● WORK REQUEST: Transcribe exactly the lines from the first line of the records through the line containing "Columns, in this", and leave out every picture.

DATA RECORDS: Begin

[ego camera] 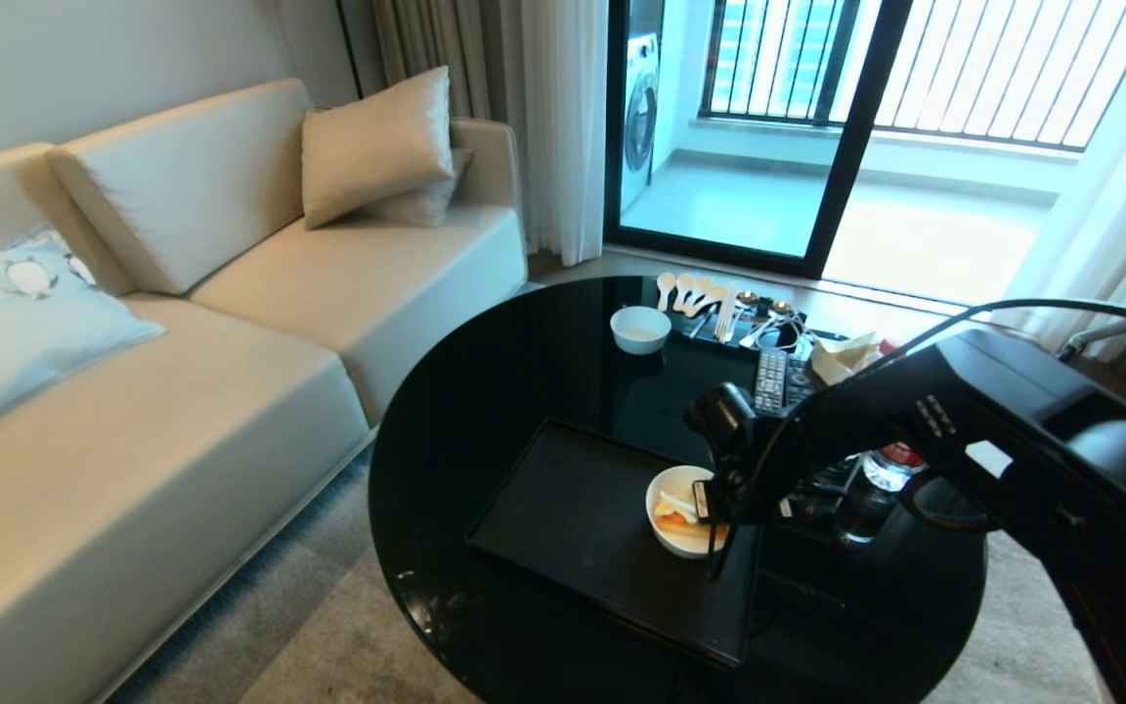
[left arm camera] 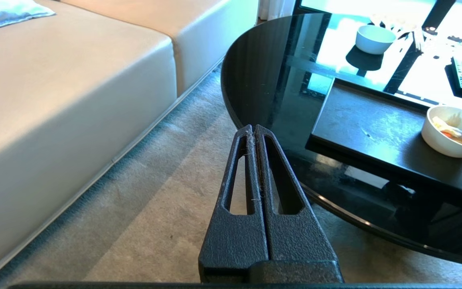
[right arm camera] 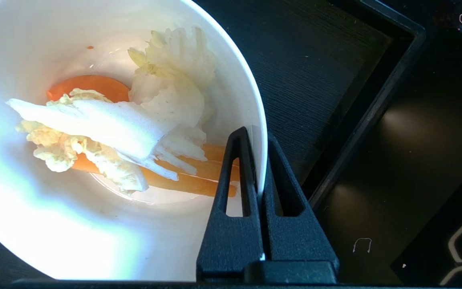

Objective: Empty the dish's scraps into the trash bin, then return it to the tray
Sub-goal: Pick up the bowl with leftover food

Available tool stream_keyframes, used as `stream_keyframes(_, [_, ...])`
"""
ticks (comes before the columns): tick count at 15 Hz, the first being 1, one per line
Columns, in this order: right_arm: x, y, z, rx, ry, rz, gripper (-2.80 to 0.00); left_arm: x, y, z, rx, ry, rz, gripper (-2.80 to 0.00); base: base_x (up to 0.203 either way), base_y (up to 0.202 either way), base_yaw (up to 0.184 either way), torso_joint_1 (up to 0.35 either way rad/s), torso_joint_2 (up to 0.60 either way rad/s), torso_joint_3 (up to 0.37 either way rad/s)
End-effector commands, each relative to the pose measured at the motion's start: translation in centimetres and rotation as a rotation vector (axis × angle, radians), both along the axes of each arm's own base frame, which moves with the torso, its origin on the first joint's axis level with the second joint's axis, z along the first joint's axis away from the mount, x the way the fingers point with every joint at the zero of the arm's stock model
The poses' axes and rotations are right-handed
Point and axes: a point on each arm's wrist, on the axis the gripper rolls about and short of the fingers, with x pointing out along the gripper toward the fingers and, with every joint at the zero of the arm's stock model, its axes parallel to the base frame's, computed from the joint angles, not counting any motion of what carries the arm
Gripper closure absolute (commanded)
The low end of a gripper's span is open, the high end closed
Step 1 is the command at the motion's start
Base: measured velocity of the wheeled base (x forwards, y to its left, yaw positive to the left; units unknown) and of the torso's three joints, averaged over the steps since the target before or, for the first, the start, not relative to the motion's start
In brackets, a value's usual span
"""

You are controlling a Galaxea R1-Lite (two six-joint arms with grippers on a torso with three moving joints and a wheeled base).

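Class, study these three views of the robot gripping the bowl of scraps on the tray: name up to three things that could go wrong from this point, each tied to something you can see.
1. The right tool pinches only the thin rim of the deep cream-white ceramic bowl; lifted, the bowl may tilt or slip.
2. The orange and pale yellow-white food scraps lie loose and could spill onto the matte-black rectangular tray.
3. No trash bin shows in any view, so the carry may pass the nearby clear plastic bottle and the remote controls.

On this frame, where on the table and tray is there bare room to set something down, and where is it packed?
The tray is bare left of the dish, which the right gripper grips by the rim. The table is also bare along its sofa side, up to the small bowl. Spoons, remote and bottle crowd the far and right side.
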Motion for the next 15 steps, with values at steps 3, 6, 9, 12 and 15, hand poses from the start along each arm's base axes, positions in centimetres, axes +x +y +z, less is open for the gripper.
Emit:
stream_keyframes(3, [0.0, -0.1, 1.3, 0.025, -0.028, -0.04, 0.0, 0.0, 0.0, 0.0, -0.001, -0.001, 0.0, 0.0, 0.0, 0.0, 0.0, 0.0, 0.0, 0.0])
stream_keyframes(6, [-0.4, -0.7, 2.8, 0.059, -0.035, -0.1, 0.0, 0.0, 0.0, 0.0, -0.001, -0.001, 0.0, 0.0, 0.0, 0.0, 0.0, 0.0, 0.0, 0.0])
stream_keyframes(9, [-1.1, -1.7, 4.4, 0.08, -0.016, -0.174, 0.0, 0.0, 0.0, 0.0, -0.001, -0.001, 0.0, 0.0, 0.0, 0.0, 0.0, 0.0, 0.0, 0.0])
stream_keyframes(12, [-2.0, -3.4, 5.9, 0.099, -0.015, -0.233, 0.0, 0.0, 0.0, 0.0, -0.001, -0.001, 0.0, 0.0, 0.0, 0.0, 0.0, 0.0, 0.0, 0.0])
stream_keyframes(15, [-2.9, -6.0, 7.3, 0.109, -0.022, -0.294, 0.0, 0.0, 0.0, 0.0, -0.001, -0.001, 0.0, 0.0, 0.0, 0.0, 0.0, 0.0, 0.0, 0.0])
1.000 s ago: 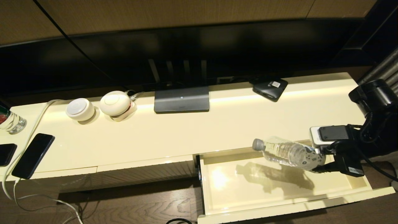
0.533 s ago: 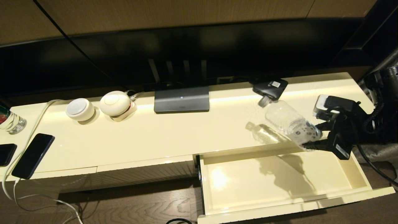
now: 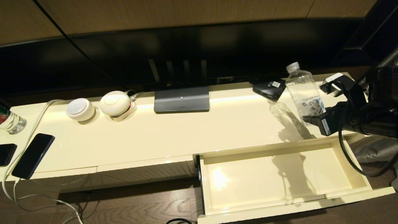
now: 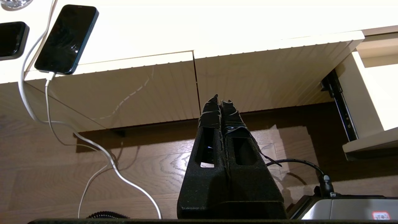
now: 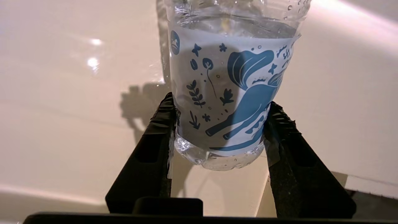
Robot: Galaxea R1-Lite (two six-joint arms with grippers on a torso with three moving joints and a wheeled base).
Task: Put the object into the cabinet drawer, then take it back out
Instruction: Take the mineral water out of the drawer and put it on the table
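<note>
The clear water bottle [image 3: 303, 90] with its pale cap stands nearly upright above the cabinet top's right end, held by my right gripper [image 3: 312, 118], which is shut on its lower labelled part. In the right wrist view the two black fingers press either side of the white-and-blue label on the bottle [image 5: 228, 93], and my right gripper [image 5: 220, 115] holds its base just off the cream surface. The cabinet drawer [image 3: 311, 202] is pulled out below, its smooth interior bare. My left gripper [image 4: 220, 104] is shut and parked low in front of the closed ribbed panels.
On the cabinet top [image 3: 186, 130] sit a black box [image 3: 270, 87] just left of the bottle, a grey stand base [image 3: 181, 99], two white round devices [image 3: 99, 107], phones [image 3: 32, 155] with cables, and a glass bottle [image 3: 9, 119] at far left. A dark screen spans the back.
The right gripper has lifted the bottle out of the drawer, swung it back over the cabinet top and turned it from lying sideways to nearly upright. The left arm has not moved.
</note>
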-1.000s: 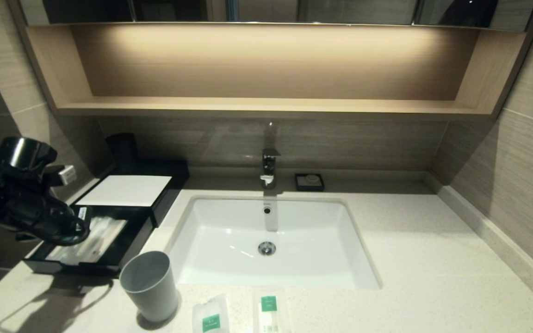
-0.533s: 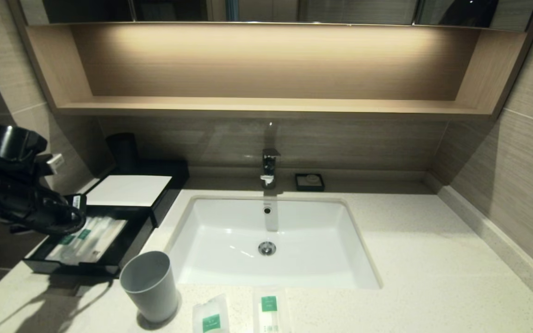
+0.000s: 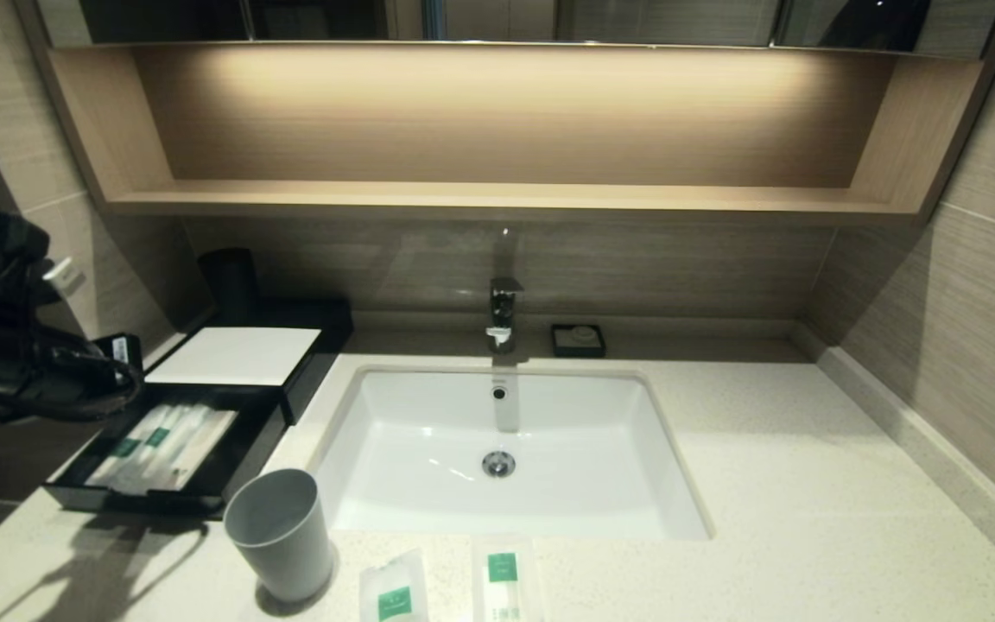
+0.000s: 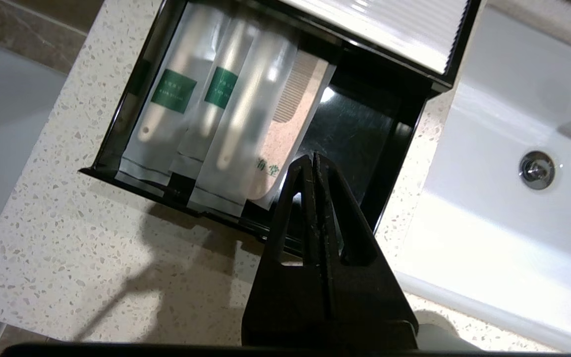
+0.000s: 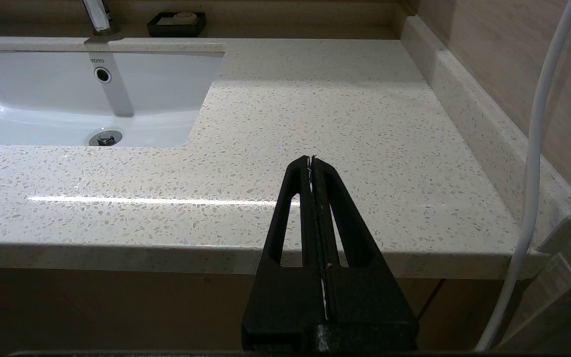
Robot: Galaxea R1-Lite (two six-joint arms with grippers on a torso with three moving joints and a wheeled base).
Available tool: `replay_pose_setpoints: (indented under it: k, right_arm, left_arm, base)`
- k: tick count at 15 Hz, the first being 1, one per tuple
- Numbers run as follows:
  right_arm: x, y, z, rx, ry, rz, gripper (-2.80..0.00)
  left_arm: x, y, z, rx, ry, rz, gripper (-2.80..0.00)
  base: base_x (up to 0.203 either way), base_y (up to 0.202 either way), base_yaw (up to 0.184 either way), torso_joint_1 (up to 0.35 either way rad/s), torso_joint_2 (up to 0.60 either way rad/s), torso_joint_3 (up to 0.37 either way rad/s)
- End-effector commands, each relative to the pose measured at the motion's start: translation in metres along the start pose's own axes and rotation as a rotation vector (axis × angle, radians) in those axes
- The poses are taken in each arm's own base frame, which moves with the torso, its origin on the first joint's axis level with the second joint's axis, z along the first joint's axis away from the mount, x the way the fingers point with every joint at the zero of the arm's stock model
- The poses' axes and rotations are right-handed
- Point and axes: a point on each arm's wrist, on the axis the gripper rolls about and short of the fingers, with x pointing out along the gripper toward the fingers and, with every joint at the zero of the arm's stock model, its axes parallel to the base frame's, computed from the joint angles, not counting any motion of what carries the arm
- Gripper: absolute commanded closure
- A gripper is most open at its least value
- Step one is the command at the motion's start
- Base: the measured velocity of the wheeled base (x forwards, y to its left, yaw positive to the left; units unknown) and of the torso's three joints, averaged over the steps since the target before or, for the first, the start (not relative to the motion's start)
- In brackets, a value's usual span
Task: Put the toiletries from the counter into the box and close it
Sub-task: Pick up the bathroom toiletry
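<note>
Two whitish sachets with green labels lie on the counter (image 3: 808,484) at its front edge: one (image 3: 394,592) next to the grey cup (image 3: 280,531), the other (image 3: 504,583) just to its right. The black box (image 3: 130,501) stands at the left with its drawer pulled out under the white top panel (image 3: 234,354). Several sachets (image 4: 174,94) and a comb (image 4: 290,124) lie in it. My left arm (image 3: 22,345) is at the far left beside the box. My left gripper (image 4: 314,156) is shut and empty above the drawer's front corner. My right gripper (image 5: 311,159) is shut and empty at the counter's front edge, right of the sink.
The white sink (image 3: 428,432) with its faucet (image 3: 504,311) fills the middle of the counter. A small black soap dish (image 3: 578,339) sits behind it. A dark cup (image 3: 230,281) stands behind the box. A wooden shelf (image 3: 497,199) runs overhead.
My left arm has drawn back to the left and upward, away from the open drawer. The sachets in the drawer now show fully. The two sachets on the counter have not moved.
</note>
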Motion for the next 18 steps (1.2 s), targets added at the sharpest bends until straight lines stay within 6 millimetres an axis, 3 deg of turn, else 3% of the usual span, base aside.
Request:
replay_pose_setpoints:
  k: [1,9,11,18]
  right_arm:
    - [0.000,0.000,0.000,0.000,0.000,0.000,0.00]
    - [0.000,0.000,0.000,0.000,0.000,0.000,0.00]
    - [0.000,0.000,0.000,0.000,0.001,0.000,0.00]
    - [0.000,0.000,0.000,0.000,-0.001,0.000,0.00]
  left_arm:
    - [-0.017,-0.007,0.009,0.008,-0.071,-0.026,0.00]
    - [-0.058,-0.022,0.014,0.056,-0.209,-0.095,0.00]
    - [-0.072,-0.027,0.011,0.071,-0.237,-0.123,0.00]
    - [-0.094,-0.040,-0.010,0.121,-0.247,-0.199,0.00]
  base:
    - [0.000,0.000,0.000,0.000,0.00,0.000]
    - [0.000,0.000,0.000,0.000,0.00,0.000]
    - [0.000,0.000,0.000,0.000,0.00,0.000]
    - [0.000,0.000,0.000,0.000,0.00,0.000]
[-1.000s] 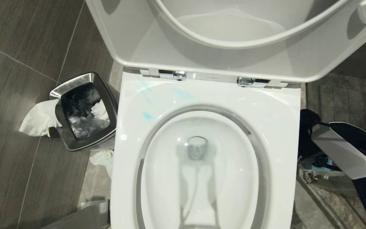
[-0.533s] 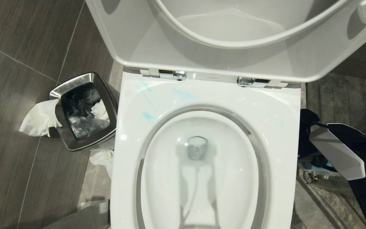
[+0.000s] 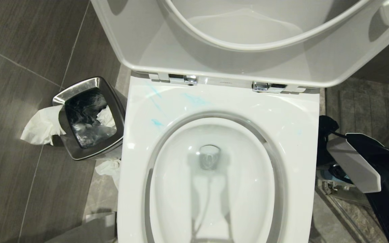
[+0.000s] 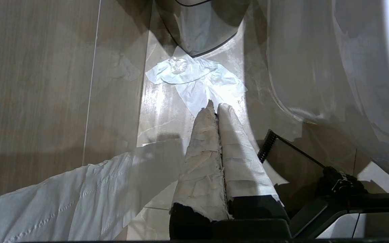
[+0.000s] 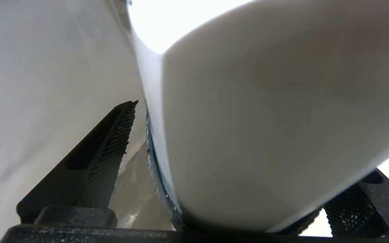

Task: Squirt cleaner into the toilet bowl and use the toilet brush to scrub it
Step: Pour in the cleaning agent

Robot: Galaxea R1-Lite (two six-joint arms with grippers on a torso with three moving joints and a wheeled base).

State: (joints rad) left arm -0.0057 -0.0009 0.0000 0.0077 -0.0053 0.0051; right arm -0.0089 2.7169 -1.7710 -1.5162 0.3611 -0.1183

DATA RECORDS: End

● SOLUTION TO THIS PROBLEM:
[ego camera] 
[left arm camera] 
[right arm camera] 

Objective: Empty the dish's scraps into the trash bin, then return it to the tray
Sub-goal: Pick up the bowl with leftover food

Available tool stream_keyframes, used as `stream_keyframes(_, [_, ...])`
"""
ticks (comes before the columns): tick count at 15 Hz, the first being 1, one per line
Columns, in this order: right_arm: x, y, z, rx, ry, rz, gripper (-2.80 to 0.00); left_arm: x, y, z, rx, ry, rz, gripper (-2.80 to 0.00); base: base_x (up to 0.203 either way), base_y (up to 0.202 either way), base_yaw (up to 0.184 either way), torso_joint_1 (up to 0.35 either way rad/s), torso_joint_2 (up to 0.60 either way rad/s), torso_joint_3 (up to 0.37 either way rad/s)

The reply is now complete.